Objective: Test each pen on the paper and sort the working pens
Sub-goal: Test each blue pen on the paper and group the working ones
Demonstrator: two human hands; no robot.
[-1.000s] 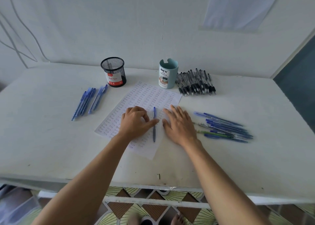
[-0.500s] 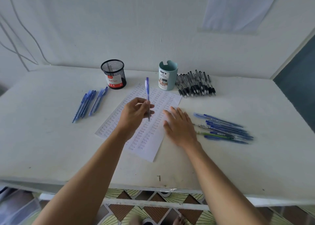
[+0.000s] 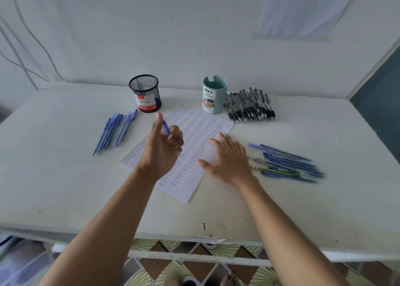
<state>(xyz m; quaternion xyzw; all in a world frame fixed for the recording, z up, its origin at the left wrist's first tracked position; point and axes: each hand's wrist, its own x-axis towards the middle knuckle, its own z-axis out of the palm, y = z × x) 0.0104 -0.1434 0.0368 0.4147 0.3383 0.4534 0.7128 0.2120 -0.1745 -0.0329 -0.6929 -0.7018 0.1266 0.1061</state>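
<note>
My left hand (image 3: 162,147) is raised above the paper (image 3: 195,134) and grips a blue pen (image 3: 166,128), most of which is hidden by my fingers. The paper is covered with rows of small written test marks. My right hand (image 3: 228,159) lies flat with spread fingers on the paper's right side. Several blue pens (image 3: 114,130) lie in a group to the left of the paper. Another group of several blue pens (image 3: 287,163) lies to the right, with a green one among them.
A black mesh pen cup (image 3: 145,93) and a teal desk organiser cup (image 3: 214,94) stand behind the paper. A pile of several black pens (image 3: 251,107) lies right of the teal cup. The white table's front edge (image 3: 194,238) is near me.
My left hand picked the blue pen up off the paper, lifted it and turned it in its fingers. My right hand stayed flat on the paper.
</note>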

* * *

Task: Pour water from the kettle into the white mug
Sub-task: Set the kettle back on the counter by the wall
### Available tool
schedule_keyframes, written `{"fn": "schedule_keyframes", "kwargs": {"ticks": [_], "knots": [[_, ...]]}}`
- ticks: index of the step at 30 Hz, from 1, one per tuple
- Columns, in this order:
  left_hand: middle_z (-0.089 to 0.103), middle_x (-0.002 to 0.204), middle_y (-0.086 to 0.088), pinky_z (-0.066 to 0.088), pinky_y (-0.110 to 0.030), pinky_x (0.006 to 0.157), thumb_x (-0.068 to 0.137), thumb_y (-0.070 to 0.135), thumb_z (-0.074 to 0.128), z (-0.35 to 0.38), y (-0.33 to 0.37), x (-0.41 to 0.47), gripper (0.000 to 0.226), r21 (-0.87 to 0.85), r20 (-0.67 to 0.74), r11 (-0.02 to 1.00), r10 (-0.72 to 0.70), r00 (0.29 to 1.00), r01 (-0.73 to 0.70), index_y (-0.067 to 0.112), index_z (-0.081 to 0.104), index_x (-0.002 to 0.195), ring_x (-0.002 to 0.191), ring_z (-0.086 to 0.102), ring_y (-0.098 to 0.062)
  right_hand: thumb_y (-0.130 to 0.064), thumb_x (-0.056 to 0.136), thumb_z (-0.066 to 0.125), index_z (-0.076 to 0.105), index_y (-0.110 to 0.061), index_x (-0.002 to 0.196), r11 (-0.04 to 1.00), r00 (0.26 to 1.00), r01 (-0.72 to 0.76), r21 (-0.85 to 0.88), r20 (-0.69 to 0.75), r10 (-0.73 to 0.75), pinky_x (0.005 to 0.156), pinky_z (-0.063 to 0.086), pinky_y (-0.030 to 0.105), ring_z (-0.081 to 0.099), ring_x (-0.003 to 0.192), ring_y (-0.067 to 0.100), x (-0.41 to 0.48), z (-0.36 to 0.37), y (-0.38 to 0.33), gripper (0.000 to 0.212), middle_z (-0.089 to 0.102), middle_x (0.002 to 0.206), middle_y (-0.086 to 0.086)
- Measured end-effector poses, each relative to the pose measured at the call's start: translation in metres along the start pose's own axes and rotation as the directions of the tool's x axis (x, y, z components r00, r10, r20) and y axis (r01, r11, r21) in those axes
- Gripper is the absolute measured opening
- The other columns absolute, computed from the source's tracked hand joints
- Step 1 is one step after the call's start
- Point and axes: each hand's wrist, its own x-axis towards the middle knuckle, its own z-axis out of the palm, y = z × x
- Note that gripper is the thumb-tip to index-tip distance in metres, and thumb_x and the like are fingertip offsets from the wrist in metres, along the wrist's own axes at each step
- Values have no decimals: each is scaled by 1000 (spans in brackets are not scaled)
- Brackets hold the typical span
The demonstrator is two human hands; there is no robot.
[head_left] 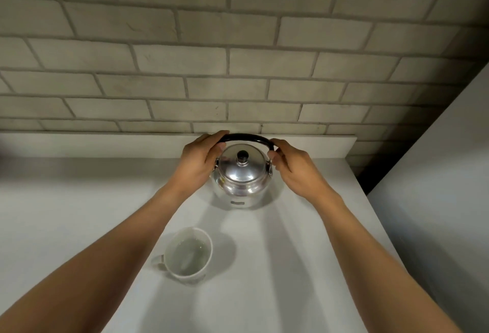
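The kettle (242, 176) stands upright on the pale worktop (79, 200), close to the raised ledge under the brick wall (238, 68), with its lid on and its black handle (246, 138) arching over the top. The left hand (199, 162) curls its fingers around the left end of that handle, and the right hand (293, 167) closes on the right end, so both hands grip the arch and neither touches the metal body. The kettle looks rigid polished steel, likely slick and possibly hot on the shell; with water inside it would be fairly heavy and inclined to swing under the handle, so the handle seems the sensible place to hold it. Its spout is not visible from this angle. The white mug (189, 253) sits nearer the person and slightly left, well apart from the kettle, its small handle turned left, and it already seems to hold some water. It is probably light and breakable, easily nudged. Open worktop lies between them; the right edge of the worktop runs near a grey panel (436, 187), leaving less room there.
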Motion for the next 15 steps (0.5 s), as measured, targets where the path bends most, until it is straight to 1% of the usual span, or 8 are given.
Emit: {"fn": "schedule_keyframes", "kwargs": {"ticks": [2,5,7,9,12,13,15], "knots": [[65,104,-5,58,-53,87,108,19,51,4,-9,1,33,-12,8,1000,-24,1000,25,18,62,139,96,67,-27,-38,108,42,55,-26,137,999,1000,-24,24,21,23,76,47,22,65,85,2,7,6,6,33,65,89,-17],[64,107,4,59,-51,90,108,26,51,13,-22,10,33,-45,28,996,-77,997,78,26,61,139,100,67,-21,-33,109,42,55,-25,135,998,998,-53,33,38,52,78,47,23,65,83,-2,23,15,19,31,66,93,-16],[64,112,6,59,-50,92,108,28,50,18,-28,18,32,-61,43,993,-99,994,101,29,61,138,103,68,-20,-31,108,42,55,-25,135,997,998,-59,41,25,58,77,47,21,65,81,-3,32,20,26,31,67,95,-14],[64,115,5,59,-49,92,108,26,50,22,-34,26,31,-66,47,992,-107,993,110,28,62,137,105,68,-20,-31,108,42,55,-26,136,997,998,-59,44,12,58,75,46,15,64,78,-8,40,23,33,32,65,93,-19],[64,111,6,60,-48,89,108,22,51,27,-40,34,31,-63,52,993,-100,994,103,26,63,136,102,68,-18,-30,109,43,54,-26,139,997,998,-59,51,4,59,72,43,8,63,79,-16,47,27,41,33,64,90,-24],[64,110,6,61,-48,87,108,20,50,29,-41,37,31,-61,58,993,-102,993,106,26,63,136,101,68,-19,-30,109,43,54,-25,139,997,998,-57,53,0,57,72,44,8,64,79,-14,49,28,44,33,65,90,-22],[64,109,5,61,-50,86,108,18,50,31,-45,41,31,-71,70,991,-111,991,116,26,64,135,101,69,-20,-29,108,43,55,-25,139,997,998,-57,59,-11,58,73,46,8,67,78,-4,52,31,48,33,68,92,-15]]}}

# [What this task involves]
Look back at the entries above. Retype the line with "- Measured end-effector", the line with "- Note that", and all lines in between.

# [The answer]
- Measured end-effector poses, each relative to the pose measured at the call's start: translation in metres along the start pose's own axes and rotation as the directions of the tool's x axis (x, y, z components r00, r10, r20) and y axis (r01, r11, r21) in those axes
- Gripper is the absolute measured opening
- The other columns absolute, computed from the source's tracked hand joints
- Step 1 is one step after the call's start
- Point and axes: each hand's wrist, its own x-axis towards the middle knuckle, its own z-axis out of the palm, y = z × x
- Note that gripper is the thumb-tip to index-tip distance in metres, and thumb_x and the like are fingertip offsets from the wrist in metres, along the wrist's own axes at each step

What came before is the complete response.